Not only did Pakistan continue to develop its own nuclear weapons program, but A.Q. Khan was instrumental in proliferating nuclear technology to other countries as well. Further, Pakistan’s progress toward nuclear capability led to India’s return to its own pursuit of nuclear weapons, an endeavor it had given up after its initial test in 1974. In 1998, both countries had tested nuclear weapons. A uranium-based nuclear device in Pakistan; and a plutonium-based device in India
Over the years of America’s on again off again support of Pakistan, Musharraf continues to be skeptical of his American allies. In 2002 he is reported to have told a British official that his “great concern is that one day the United States is going to desert me. They always desert their friends.” Musharraf was referring to Viet Nam, Lebanon, Somalia … etc., etc., etc.,
Taking the war to Pakistan is perhaps the most foolish thing America can do. Obama is not the first to suggest it, and we already have sufficient evidence of the potentially negative repercussions of such an action. On January 13, 2006, the United States launched a missile strike on the village of Damadola, Pakistan. Rather than kill the targeted Ayman al-Zawahiri, al-Qaeda’s deputy leader, the strike instead slaughtered 17 locals. This only served to further weaken the Musharraf government and further destabilize the entire area.
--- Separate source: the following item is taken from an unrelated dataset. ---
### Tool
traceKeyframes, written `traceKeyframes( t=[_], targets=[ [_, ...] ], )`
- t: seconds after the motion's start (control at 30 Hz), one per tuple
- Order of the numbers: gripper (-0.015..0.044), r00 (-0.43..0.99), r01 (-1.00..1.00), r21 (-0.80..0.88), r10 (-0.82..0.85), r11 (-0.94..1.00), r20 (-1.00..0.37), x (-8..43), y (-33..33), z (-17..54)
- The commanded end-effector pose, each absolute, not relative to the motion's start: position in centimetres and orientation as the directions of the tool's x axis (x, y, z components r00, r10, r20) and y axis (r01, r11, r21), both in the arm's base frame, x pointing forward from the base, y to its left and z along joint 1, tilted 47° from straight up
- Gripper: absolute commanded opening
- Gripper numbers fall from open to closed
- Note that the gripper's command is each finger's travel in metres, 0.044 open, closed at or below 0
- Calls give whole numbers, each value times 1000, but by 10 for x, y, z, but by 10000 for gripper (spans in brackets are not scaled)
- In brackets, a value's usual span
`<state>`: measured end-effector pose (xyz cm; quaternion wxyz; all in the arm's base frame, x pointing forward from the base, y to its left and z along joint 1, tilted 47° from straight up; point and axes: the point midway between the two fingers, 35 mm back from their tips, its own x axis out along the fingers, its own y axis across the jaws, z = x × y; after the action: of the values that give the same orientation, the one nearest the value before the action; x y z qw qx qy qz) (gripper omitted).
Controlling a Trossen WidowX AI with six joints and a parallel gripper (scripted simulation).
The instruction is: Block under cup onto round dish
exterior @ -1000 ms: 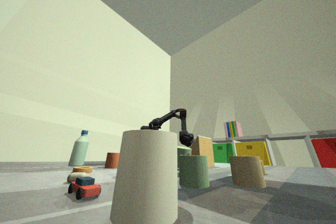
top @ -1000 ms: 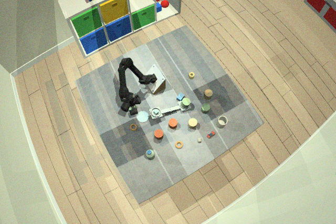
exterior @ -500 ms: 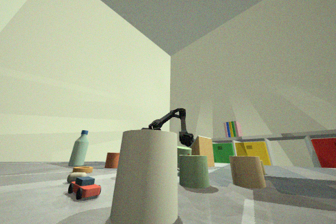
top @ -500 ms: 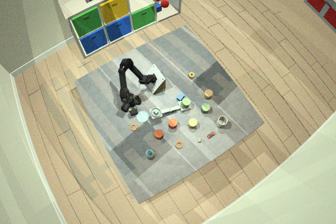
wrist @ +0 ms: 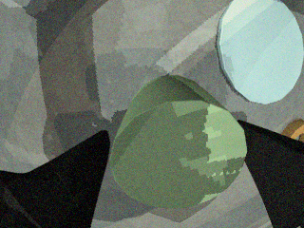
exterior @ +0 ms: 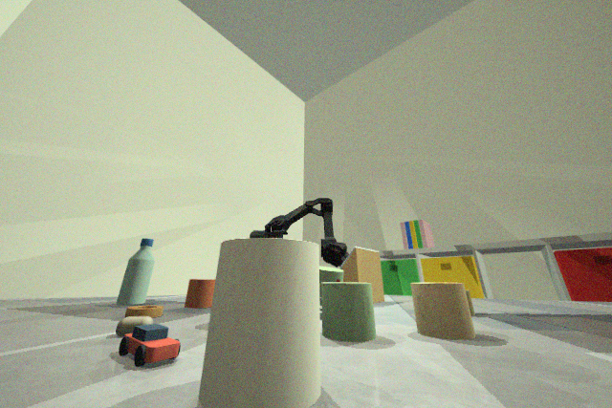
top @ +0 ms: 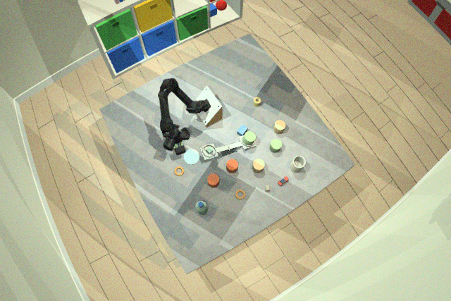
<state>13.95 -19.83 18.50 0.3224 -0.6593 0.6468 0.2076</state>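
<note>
My gripper [top: 182, 142] [wrist: 173, 132] is open, with its fingers on either side of a green cup [wrist: 180, 152]. The cup is upside down, apparently low at the mat, beside the round dish and not above it. The pale blue dish [top: 191, 156] [wrist: 261, 49] is bare. The small green block [top: 208, 150] lies uncovered on the near-dish end of the balance [top: 232, 146]. The other green cup [top: 249, 138] stands on the far end of the balance; in the exterior view it is mostly hidden. How closely the fingers touch the held-side cup is hard to tell.
A white-topped wedge [top: 215, 104] stands behind the balance. A blue block [top: 242, 130] lies near the far cup. Red cylinders [top: 232, 165] [top: 213, 180], an orange ring [top: 178, 170] and a bottle [top: 201, 207] are in front. A loose green cylinder [top: 275, 144] stands right.
</note>
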Motion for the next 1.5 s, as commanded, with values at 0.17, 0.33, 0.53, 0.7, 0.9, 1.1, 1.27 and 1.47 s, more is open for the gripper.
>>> traceKeyframes(
  t=[0.17, 0.33, 0.53, 0.7, 0.9, 1.1, 1.27, 1.47],
  targets=[
    [440, 93, -984, -174, -728, 37, -680, 136, -170, 216],
    [335, 176, -971, -236, -731, -20, -660, 152, -165, 229],
    [260, 219, -941, -338, -719, 23, -659, 167, -159, 232],
    [260, 219, -889, -435, -704, 141, -675, 176, -154, 228],
    [260, 216, -793, -535, -687, 292, -694, 188, -146, 223],
    [260, 210, -664, -608, -672, 435, -710, 200, -137, 217],
    [260, 205, -536, -648, -661, 541, -721, 210, -129, 212],
    [260, 202, -361, -672, -650, 646, -733, 223, -117, 205]
  ],
)
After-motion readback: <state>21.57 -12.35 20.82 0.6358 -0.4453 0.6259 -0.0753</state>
In a nuclear state like Pakistan, this was not only unfortunate, it was outright stupid. Pakistan has 160 million Arabs (better than half of the population of the entire Arab world). Pakistan also has the support of China and a nuclear arsenal.
I predict that America’s military action in the Middle East will enter the canons of history alongside Hiroshima, Nagasaki and the Holocaust, in kind if not in degree. The Bush administration’s war on terror marks the age in which America has again crossed a line that many argue should never be crossed. Call it preemption, preventive war, the war on terror, or whatever you like; there is a sense that we have again unleashed a force that, like a boom-a-rang, at some point has to come back to us. The Bush administration argues that American military intervention in the Middle East is purely in self-defense. Others argue that it is pure aggression. The consensus is equally as torn over its impact on international terrorism. Is America truly deterring future terrorists with its actions? Or is it, in fact, aiding the recruitment of more terrorists?
The last thing the United States should do at this point and time is to violate yet another state’s sovereignty.